**What is expected**
Print the listing below from its opening line through the line holding "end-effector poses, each", both ends included.

**Task inputs**
::::::::::
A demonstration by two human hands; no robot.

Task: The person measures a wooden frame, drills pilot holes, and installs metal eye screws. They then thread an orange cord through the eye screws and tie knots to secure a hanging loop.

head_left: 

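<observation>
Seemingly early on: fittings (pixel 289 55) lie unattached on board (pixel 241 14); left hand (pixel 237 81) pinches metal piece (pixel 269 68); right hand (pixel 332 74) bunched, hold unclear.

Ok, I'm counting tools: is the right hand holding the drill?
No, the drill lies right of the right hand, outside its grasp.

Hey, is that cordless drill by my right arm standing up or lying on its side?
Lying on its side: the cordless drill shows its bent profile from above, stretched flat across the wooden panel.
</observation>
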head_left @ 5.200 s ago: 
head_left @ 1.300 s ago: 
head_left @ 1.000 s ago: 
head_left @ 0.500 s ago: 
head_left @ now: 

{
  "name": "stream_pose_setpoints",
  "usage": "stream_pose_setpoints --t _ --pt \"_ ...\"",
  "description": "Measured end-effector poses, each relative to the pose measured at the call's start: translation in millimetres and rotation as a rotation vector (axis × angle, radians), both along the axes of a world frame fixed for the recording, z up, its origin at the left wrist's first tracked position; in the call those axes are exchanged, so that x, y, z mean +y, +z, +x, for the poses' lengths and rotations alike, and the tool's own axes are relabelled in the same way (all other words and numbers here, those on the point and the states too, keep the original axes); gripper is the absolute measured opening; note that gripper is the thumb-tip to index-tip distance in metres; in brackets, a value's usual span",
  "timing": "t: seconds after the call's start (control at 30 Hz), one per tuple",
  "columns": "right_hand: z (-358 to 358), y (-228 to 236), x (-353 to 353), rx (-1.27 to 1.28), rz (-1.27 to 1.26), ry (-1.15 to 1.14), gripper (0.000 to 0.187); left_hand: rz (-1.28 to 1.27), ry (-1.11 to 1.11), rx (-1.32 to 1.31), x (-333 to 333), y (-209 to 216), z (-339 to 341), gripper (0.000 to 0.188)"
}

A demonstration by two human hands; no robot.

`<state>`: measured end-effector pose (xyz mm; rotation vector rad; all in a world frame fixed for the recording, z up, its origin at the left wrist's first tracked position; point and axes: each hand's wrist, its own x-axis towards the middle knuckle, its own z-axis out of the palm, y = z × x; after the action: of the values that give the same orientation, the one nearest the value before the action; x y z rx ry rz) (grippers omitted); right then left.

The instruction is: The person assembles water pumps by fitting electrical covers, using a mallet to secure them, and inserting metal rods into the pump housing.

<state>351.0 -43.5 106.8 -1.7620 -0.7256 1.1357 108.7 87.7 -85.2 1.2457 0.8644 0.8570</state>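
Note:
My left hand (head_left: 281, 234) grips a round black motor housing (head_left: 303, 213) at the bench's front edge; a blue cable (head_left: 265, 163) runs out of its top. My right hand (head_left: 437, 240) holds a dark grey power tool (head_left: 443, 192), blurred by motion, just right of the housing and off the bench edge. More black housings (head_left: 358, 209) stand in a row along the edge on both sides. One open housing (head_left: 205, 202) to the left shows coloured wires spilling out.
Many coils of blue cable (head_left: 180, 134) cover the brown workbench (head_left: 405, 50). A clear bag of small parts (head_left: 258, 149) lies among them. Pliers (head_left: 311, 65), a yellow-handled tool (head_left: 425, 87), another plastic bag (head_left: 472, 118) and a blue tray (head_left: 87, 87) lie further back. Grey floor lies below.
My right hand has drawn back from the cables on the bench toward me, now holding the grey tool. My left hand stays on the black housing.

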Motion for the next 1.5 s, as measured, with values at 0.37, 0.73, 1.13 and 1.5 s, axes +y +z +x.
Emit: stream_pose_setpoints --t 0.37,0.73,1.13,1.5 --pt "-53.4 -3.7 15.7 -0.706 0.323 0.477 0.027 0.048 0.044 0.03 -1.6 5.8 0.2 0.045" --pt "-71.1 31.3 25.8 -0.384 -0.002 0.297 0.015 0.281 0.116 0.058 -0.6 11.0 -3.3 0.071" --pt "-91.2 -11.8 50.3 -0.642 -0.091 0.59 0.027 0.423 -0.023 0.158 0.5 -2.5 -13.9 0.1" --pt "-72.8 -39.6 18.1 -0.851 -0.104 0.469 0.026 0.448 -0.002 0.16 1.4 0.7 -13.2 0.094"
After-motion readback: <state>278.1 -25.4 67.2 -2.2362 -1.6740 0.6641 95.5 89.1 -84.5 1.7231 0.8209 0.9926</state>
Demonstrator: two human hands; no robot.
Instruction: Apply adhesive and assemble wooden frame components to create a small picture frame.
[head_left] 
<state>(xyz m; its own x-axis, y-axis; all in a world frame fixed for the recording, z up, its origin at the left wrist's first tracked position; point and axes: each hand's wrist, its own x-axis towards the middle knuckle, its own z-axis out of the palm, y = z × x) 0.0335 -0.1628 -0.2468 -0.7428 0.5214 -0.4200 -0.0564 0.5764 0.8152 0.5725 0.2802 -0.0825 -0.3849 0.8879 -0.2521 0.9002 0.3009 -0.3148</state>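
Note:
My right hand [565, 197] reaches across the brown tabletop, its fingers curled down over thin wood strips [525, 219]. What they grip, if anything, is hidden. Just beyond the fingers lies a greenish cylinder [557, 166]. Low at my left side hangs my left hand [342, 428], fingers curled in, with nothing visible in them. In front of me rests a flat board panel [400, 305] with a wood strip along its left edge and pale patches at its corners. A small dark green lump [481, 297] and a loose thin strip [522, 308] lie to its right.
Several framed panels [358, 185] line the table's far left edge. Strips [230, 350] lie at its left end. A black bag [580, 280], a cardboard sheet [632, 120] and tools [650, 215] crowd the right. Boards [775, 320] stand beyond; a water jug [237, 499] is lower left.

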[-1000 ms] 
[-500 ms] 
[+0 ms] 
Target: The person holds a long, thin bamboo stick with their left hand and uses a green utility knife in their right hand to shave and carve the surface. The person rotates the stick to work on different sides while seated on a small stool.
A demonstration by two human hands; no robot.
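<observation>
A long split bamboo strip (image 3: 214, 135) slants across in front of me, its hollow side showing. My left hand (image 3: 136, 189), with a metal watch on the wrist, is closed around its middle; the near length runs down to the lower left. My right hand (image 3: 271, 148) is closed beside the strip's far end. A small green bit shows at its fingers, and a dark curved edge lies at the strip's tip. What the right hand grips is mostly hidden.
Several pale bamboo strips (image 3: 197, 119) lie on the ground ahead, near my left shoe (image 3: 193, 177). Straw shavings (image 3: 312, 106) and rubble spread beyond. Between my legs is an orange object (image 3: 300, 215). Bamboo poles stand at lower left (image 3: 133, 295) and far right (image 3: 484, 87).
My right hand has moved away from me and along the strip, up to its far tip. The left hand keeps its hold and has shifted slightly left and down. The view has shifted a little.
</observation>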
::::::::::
**Answer box**
A demonstration by two human hands; no robot.

Task: The person measures a wooden frame, drills pilot holes, and installs metal eye screws. They then thread an orange cord through the eye screws and tie knots to secure a hanging loop.

head_left: 

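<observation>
Seemingly early on: fittings (pixel 289 55) lie unattached on board (pixel 241 14); left hand (pixel 237 81) pinches metal piece (pixel 269 68); right hand (pixel 332 74) bunched, hold unclear.

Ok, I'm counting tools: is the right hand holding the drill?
No, the drill lies right of the right hand, outside its grasp.

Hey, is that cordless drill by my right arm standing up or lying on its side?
Lying on its side: the cordless drill shows its bent profile from above, stretched flat across the wooden panel.
</observation>
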head_left @ 5.200 s ago: 
head_left @ 1.300 s ago: 
head_left @ 1.000 s ago: 
head_left @ 0.500 s ago: 
head_left @ now: 

{
  "name": "stream_pose_setpoints",
  "usage": "stream_pose_setpoints --t _ --pt \"_ ...\"",
  "description": "Measured end-effector poses, each relative to the pose measured at the call's start: translation in millimetres and rotation as a rotation vector (axis × angle, radians), both along the axes of a world frame fixed for the recording, z up, its origin at the left wrist's first tracked position; in the call those axes are exchanged, so that x, y, z mean +y, +z, +x, for the poses' lengths and rotations alike, and the tool's own axes are relabelled in the same way (all other words and numbers here, those on the point and the states too, keep the original axes); gripper is the absolute measured opening; note that gripper is the thumb-tip to index-tip distance in metres; in brackets, a value's usual span",

The answer is complete, and the exercise is done.